Effective date: 1 July 2026

1. About this policy

This Privacy Policy explains how Marketing Systems AU Pty Ltd (“Marketing Systems AU”, “we”, “us” or “our”), the operator of Advec (the “Service”), handles personal information when you visit our website at getadvec.com or use the Service.

Marketing Systems AU is an Australian company and is bound by the Privacy Act 1988 (Cth) (the “Privacy Act”) and the Australian Privacy Principles (“APPs”). This policy describes what personal information we collect, how we use and disclose it, how we keep it secure, and how you can access or correct it.

2. What Advec does

Advec is a change-tracking tool for digital marketers, operated by Marketing Systems AU Pty Ltd. With your permission we connect to your Meta Ads and Google Ads accounts and to landing pages you nominate, and we record what changes over time so you can review and report on those changes.

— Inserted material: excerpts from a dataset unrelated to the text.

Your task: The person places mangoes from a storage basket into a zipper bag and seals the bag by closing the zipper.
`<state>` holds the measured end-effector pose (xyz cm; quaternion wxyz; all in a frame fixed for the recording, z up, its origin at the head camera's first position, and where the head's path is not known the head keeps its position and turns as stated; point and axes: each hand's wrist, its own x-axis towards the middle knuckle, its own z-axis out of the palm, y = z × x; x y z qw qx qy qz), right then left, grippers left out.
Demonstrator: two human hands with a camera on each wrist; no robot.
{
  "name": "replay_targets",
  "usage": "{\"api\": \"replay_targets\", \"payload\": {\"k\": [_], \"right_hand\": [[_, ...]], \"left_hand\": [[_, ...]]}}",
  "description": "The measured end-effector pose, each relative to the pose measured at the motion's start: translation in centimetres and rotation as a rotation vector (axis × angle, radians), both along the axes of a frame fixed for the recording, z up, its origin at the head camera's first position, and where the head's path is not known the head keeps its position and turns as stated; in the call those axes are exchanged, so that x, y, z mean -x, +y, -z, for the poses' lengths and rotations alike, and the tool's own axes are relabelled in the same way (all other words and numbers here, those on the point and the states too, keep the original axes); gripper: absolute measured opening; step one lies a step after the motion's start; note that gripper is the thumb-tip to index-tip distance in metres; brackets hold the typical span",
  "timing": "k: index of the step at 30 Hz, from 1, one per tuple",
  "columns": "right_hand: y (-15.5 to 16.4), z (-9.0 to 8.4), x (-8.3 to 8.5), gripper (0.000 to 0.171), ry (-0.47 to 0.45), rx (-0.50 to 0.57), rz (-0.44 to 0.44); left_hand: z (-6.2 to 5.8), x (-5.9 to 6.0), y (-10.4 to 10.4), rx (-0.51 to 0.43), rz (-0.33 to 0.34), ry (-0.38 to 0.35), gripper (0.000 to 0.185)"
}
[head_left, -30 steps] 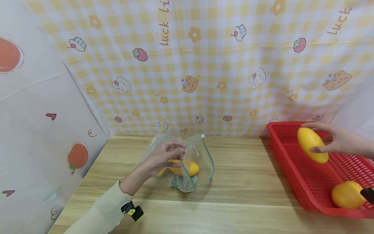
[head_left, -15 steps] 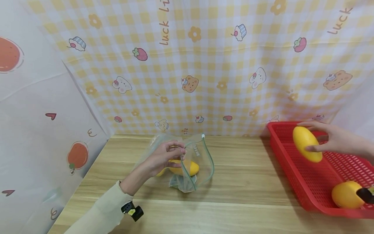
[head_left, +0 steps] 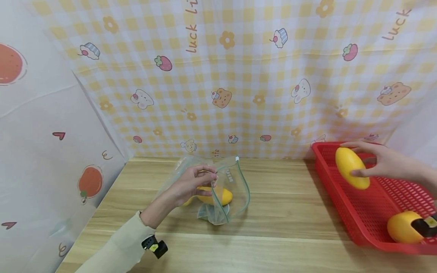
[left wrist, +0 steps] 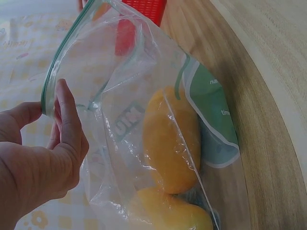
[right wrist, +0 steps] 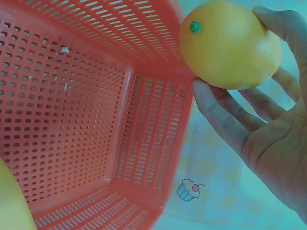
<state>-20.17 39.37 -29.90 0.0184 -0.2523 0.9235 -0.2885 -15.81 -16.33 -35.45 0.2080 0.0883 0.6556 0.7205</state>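
Observation:
My left hand (head_left: 189, 185) pinches the green zip edge of a clear zip-lock bag (head_left: 241, 193), whose mouth gapes toward the right. Inside the bag lie two yellow mangoes (left wrist: 172, 143), end to end in the left wrist view; from the head, the hand partly covers them. Over the red basket (head_left: 338, 212), my right hand (head_left: 389, 161) grips another mango (head_left: 348, 167) between thumb and fingers. Its green stem end shows in the right wrist view, close to the basket's rim.
One more mango (head_left: 401, 227) lies in the basket's near corner, partly behind the right wrist camera (head_left: 425, 226). The wooden table (head_left: 283, 227) stretches between bag and basket. A checked cloth (head_left: 246, 76) hangs at the back, a white printed one (head_left: 44, 159) at left.
My right hand has moved a little to the left over the basket, carrying the mango. The left hand and the bag have stayed in place.

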Motion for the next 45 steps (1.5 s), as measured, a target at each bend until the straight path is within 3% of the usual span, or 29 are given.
{"api": "replay_targets", "payload": {"k": [7,23,34,45], "right_hand": [[-0.6,0.2,0.0,0.078,0.043,-0.009,-0.015],[-1.5,0.2,0.2,0.079,0.002,0.019,-0.041],[-2.4,-0.1,-0.1,0.078,0.008,-0.024,-0.031],[-3.0,0.1,-0.3,0.076,-0.05,0.004,-0.06]], "left_hand": [[0.1,0.0,0.0,-0.004,0.006,0.0,0.038],[-0.2,0.0,0.2,0.002,0.006,-0.007,0.039],[-0.3,0.0,0.2,0.017,-0.002,-0.009,0.038],[0.1,0.0,0.1,0.026,0.002,-0.002,0.04]]}}
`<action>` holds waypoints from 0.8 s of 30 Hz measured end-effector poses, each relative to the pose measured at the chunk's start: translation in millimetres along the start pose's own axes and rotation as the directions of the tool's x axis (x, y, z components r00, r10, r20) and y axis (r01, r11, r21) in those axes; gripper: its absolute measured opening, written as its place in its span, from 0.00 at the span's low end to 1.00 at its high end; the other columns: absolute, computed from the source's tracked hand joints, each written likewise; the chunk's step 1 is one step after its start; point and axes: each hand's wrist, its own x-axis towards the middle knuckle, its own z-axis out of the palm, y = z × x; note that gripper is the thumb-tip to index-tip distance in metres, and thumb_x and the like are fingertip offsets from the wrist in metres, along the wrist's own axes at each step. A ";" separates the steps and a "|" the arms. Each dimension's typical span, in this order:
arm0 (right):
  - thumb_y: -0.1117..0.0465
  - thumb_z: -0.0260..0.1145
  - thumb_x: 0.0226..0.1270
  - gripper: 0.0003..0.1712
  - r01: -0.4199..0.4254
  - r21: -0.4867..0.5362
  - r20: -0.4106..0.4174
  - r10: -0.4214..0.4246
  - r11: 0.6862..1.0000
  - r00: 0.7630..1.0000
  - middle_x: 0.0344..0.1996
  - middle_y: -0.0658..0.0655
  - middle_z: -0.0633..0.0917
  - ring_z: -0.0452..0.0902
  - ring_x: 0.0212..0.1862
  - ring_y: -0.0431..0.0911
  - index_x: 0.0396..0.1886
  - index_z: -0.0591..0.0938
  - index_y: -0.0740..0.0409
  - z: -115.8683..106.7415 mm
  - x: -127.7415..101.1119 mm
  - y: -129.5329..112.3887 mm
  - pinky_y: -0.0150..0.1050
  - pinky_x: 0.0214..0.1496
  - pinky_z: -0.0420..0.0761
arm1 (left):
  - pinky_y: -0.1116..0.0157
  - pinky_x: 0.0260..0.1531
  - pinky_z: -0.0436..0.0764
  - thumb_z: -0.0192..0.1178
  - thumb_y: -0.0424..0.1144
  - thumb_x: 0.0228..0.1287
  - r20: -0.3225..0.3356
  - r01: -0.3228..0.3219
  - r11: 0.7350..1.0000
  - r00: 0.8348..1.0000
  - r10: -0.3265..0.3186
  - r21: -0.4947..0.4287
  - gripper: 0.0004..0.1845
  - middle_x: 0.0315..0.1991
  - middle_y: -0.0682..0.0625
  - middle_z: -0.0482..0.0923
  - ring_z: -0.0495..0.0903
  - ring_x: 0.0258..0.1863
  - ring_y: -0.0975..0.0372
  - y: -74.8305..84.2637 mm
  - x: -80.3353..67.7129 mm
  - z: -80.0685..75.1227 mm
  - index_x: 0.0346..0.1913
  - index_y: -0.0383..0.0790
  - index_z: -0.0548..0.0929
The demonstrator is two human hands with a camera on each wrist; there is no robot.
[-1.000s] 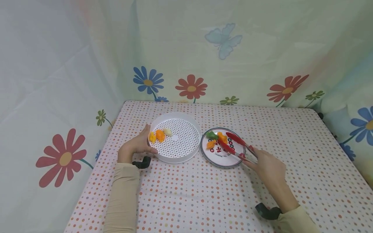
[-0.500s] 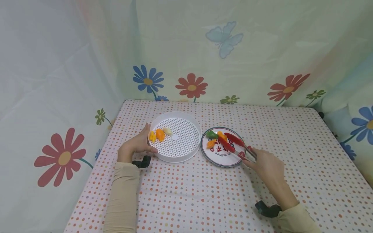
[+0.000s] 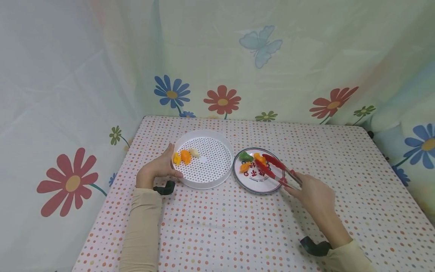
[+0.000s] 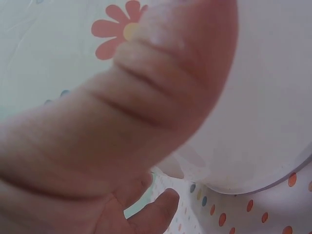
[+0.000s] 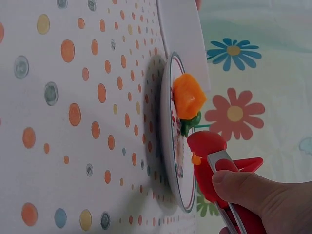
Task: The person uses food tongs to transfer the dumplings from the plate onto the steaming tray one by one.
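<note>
On dotted cloth, left hand (image 3: 153, 172) grips perforated round tray (image 3: 217, 175) — right hand (image 3: 310, 193) pinches red tongs (image 3: 273, 169).

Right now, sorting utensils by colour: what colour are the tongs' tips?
Red tongs' tips, clearest in the head view.

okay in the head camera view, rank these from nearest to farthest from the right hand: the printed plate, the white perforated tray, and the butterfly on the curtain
From the right hand, which holds red tongs:
1. Printed plate, just ahead to its left, under the tong tips.
2. White perforated tray, farther left, beside the plate, held by the left hand.
3. Butterfly, high on the back curtain.
</note>
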 end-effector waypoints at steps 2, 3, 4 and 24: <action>0.44 0.77 0.43 0.42 0.009 -0.001 -0.023 -0.009 1.000 1.000 0.41 0.70 0.83 0.68 0.21 0.47 0.57 0.78 0.62 -2.9 -2.3 1.2 0.34 0.15 0.59 | 0.45 0.72 0.41 0.76 0.52 0.39 0.000 -0.001 1.000 1.000 0.001 -0.004 0.73 0.76 0.44 0.21 0.31 0.76 0.47 1.7 -0.9 -0.6 0.75 0.40 0.29; 0.45 0.77 0.43 0.42 0.012 0.000 -0.029 -0.012 1.000 1.000 0.41 0.70 0.83 0.67 0.20 0.46 0.57 0.78 0.62 -4.5 -3.7 1.3 0.34 0.15 0.58 | 0.45 0.72 0.41 0.76 0.51 0.39 0.000 -0.001 1.000 1.000 0.001 -0.007 0.73 0.76 0.44 0.21 0.31 0.76 0.47 2.3 -1.3 -0.8 0.75 0.40 0.29; 0.45 0.77 0.43 0.42 0.017 0.000 -0.039 -0.017 1.000 0.999 0.41 0.70 0.83 0.66 0.19 0.46 0.57 0.78 0.61 -6.0 -5.0 1.7 0.34 0.15 0.57 | 0.45 0.72 0.41 0.76 0.51 0.40 0.001 0.000 1.000 1.000 0.000 -0.010 0.73 0.76 0.44 0.21 0.31 0.76 0.47 2.9 -1.5 -1.0 0.75 0.40 0.29; 0.43 0.74 0.49 0.40 0.211 -0.014 -0.128 -0.211 0.977 0.969 0.49 0.67 0.83 0.81 0.47 0.62 0.59 0.77 0.60 -44.3 8.1 -48.8 0.41 0.24 0.79 | 0.45 0.73 0.41 0.77 0.51 0.39 0.002 0.010 1.000 1.000 -0.010 0.016 0.73 0.76 0.43 0.21 0.31 0.76 0.47 2.9 -0.3 -0.3 0.74 0.38 0.29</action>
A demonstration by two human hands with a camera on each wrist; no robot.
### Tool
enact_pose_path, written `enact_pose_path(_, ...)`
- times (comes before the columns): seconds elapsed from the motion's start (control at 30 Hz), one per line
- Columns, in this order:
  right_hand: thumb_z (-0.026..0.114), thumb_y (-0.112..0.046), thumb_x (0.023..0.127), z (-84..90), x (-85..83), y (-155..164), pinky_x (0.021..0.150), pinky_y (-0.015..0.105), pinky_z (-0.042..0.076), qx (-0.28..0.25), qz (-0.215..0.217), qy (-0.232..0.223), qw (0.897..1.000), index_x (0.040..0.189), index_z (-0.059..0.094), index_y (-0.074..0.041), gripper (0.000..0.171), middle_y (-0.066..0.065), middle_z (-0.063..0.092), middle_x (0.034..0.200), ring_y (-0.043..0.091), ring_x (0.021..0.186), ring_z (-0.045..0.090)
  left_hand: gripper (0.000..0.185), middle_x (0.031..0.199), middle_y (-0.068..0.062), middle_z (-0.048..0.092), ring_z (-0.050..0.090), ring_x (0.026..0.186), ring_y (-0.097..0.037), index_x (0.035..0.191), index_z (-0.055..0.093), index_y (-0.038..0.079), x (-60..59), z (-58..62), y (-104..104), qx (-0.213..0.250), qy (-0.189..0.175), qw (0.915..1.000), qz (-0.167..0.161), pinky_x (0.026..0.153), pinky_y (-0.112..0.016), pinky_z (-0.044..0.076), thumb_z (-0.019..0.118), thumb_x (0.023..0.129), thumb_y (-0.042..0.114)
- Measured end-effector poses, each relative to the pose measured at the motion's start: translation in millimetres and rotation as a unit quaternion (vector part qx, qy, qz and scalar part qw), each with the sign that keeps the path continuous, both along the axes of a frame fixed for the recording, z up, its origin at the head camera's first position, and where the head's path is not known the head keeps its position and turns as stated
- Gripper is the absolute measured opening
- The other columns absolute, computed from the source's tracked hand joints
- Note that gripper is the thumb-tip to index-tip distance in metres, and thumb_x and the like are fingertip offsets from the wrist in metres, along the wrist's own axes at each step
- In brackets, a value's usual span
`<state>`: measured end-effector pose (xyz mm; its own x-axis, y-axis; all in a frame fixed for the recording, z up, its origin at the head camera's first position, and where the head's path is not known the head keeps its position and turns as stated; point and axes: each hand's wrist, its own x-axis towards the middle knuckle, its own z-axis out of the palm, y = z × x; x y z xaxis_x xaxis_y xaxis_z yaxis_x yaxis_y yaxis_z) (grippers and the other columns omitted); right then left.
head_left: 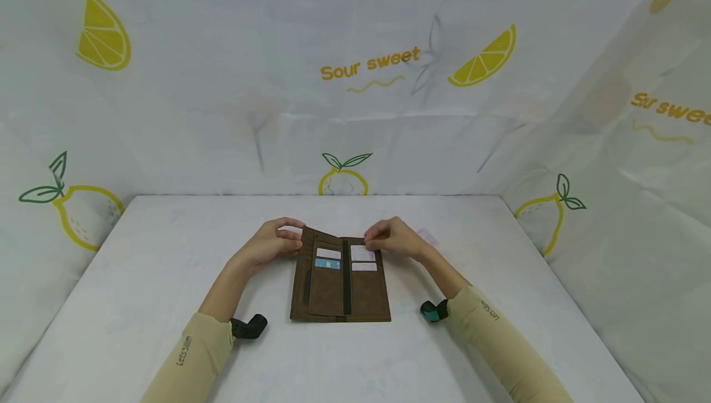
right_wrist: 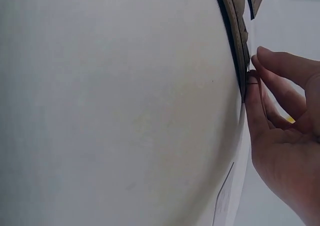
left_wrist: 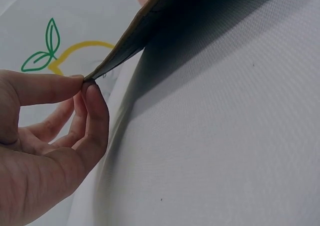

3. Personal information we collect

The personal information we collect includes:

  • Account information — your name, email address and hashed password when you register, or your Google profile information (name, email, Google account ID) if you sign in with Google.
  • Authentication tokens — OAuth access and refresh tokens that you authorise us to hold in order to connect your Meta Ads and Google Ads accounts. These tokens are encrypted at rest.
  • Advertising account data — information we retrieve from your connected ad accounts, such as campaign names, budgets, statuses, targeting settings, schedules and ad creative content. This data may include names, images or copy chosen by you or your team.
  • Website monitoring data — the URLs you ask us to monitor, screenshots of those pages, content hashes and change diffs.
  • Product usage data — projects you create, notes you add to changes, notification preferences and in-app activity.
  • Technical information — your IP address, device and browser type, operating system, referring pages, log data and cookies (see Section 10).
  • Correspondence — messages you send us for support or enquiries.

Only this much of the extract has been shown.